THE TASK: Copy out each line of the data that holds the string "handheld".

── INFORMATION PROVIDED ──

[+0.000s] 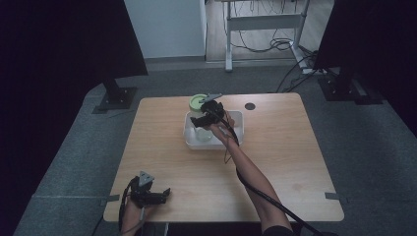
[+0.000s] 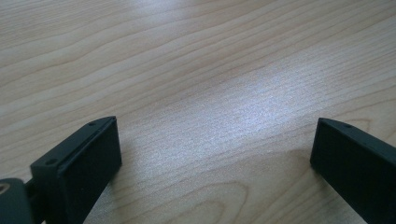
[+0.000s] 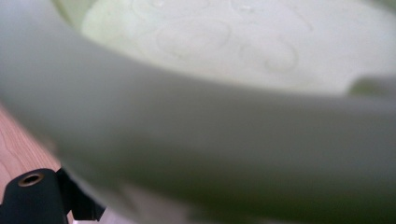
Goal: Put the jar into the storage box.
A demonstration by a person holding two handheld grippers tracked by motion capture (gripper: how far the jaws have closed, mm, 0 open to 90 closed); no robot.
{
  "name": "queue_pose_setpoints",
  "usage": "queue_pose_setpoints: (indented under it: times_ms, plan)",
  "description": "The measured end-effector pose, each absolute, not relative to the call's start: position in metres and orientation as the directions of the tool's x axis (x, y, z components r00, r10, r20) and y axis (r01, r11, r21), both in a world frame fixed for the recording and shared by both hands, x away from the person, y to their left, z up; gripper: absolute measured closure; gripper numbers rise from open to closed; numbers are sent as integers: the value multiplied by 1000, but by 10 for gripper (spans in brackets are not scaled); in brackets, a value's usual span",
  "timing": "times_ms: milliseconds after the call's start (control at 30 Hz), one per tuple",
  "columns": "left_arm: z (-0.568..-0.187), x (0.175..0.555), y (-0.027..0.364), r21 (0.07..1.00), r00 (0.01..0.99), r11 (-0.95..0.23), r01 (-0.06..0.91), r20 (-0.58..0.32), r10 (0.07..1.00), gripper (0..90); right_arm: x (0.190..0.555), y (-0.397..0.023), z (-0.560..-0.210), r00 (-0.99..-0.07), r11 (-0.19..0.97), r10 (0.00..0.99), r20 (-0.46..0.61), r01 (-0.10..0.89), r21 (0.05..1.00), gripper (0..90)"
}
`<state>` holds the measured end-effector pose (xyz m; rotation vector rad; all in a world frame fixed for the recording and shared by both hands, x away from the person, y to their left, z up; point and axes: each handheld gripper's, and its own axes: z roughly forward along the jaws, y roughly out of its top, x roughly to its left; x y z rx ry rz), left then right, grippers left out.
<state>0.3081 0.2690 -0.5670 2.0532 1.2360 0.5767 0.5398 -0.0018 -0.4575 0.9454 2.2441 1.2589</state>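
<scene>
Daylight is falling on a wooden table (image 1: 275,162) where a person is reaching the right tool (image 1: 210,109) out to a white tray (image 1: 238,129) near the far middle. A pale green lidded container (image 1: 198,102) is standing at the tray's back left corner, touching or just beside the tool. Whether this tool is gripping anything I cannot tell; its own camera is blurred by a pale green curved wall (image 3: 196,140) pressed close. The left tool (image 2: 215,158) is resting near the front left edge, jaws spread wide over bare wood. That container is probably light, stiff plastic, slippery; gripping its side wall below the lid seems safest.
</scene>
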Motion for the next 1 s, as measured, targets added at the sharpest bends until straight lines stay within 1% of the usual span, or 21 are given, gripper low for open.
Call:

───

SOLUTION TO THIS EXERCISE:
A demonstration by a person holding two handheld grippers tracked by motion capture (gripper: how far the jaws have closed, mm, 0 open to 90 closed); no robot.
`<state>` holds the measured end-effector pose (xyz m; rotation vector rad; all in a world frame fixed for the recording and shared by both hands, x away from the person, y to their left, z up; point and axes: each handheld gripper's, and its own axes: z roughly forward along the jaws, y roughly out of its top, x roughly to its left; x y z rx ry rz), left then right, grippers left out.

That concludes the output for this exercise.